■ WHAT TO DO: Starting with the line containing "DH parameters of" and going on through the line containing "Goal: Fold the", return the lines of the data below exactly, and only those.
╭──
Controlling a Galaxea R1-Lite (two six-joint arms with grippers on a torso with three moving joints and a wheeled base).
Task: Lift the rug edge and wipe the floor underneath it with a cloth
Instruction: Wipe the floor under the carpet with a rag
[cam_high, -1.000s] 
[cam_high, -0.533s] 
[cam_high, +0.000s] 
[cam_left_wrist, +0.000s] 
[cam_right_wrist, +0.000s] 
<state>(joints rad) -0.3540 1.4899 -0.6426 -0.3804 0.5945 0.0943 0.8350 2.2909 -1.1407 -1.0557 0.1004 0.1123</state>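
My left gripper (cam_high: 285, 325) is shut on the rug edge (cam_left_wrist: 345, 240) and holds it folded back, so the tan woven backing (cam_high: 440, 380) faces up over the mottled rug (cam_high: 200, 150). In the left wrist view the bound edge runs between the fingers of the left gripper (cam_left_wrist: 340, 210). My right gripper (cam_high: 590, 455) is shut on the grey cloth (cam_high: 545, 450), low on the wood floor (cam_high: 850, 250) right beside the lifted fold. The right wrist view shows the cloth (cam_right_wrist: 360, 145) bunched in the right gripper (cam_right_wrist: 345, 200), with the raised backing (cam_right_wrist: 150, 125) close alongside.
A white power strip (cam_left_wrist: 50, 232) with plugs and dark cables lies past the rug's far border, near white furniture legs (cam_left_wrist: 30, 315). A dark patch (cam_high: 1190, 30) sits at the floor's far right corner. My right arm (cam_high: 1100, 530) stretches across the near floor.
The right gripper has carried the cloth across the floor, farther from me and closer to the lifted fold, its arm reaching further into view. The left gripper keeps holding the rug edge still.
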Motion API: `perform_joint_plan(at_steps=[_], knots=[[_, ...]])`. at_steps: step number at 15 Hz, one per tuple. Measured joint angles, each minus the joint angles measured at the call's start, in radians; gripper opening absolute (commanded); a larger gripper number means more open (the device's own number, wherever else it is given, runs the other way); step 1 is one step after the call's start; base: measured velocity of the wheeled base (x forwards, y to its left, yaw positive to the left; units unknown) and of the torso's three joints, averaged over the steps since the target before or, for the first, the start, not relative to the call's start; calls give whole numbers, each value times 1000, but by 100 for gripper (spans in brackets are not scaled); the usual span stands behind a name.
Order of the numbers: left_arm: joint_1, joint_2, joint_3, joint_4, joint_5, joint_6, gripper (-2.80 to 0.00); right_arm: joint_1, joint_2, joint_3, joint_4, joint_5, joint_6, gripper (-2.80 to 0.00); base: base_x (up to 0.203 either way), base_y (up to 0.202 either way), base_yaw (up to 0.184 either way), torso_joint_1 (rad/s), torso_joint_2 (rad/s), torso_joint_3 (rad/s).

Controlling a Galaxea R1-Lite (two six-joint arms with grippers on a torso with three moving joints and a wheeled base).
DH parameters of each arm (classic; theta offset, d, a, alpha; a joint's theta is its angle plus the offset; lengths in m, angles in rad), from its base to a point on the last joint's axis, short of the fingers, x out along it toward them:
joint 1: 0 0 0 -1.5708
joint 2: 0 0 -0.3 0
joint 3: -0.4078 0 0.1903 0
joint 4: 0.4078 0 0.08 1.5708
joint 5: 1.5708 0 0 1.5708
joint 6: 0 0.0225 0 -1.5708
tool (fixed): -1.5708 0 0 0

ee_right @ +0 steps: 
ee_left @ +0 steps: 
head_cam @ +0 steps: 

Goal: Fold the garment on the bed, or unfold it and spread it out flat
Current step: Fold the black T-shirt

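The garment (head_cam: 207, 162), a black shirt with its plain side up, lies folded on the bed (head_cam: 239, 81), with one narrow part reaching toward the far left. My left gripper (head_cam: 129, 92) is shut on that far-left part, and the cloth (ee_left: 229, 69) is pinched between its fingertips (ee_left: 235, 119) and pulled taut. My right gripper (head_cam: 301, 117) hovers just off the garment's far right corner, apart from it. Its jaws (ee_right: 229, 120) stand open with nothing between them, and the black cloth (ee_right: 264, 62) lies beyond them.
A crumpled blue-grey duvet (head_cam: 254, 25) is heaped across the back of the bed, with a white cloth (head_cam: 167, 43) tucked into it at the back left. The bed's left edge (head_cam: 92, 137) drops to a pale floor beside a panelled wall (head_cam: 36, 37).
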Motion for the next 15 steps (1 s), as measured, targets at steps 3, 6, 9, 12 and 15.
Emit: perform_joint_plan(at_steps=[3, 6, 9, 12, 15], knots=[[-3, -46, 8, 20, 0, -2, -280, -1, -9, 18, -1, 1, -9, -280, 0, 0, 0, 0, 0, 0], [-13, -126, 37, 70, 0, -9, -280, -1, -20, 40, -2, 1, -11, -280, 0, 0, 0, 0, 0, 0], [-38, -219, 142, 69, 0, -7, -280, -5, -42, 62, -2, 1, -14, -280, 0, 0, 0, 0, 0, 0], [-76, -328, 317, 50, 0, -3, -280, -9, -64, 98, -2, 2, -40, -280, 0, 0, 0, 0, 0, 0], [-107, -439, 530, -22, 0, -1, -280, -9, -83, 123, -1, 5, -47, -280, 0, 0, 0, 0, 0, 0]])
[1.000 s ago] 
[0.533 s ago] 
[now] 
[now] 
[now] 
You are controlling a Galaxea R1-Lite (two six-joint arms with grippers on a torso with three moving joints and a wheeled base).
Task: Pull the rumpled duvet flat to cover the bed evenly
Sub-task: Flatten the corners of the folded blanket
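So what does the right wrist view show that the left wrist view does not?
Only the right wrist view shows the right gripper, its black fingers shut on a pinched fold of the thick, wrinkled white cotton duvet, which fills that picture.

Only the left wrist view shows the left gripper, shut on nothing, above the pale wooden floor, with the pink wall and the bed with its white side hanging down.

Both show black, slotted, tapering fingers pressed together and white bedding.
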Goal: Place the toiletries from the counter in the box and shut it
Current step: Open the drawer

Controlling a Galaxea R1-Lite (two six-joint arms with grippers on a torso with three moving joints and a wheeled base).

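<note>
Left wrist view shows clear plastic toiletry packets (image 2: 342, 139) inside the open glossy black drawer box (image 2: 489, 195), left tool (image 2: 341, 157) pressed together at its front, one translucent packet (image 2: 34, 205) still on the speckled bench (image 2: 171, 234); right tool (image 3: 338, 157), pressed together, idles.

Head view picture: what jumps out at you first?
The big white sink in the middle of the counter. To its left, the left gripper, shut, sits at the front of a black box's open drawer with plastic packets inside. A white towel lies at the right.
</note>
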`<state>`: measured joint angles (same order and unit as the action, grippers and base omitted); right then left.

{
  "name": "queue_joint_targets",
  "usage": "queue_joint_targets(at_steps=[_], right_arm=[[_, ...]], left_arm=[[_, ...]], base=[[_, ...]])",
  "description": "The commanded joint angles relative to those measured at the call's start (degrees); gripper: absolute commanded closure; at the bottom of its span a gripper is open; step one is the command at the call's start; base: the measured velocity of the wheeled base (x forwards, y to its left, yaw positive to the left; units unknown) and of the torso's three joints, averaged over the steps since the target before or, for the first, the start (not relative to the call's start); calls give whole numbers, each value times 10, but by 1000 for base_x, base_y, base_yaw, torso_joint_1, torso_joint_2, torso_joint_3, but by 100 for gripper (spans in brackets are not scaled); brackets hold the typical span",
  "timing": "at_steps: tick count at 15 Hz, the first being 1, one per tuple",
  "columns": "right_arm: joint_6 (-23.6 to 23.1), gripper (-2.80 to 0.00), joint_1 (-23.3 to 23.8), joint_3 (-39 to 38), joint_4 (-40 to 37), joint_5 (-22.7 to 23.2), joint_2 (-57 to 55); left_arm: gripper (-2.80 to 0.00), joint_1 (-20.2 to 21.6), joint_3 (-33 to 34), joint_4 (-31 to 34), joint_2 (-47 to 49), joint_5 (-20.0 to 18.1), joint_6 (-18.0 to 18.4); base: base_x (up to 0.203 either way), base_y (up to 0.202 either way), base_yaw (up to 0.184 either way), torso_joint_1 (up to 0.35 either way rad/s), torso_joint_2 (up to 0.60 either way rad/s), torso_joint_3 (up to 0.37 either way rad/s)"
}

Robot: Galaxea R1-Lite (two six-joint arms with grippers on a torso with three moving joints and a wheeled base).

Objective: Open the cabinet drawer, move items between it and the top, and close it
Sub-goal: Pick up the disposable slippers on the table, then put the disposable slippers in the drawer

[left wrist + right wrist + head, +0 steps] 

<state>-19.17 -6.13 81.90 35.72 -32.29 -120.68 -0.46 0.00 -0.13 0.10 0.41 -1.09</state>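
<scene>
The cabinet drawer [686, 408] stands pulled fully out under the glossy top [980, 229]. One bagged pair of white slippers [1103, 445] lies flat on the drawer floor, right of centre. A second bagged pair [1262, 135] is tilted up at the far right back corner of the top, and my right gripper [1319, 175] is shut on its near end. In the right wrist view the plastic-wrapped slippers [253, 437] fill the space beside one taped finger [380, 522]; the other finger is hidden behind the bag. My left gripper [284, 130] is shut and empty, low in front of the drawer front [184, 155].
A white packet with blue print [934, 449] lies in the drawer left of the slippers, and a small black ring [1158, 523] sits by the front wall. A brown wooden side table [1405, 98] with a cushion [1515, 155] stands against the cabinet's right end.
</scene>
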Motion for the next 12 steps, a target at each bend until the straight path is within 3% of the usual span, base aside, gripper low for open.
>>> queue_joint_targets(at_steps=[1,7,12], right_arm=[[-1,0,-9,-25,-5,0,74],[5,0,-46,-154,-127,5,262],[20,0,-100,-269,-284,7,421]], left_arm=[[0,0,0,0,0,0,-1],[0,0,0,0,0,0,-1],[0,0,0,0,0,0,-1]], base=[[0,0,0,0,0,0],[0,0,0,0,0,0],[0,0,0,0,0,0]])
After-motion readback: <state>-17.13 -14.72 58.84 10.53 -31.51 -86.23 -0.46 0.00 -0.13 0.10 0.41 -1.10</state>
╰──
■ RESULT:
DH parameters of each arm (classic; theta offset, d, a, alpha; a joint's theta is its angle plus the offset; lengths in m, angles in rad), from its base to a point on the last joint's axis, short of the fingers, x out along it toward them:
joint 1: 0 0 0 -1.5708
joint 2: 0 0 -0.3 0
joint 3: -0.4078 0 0.1903 0
joint 4: 0.4078 0 0.08 1.5708
joint 5: 1.5708 0 0 1.5708
joint 6: 0 0.0225 0 -1.5708
tool (fixed): -1.5708 0 0 0

ee_right @ +0 steps: 
ee_left @ +0 steps: 
head_cam @ +0 steps: 

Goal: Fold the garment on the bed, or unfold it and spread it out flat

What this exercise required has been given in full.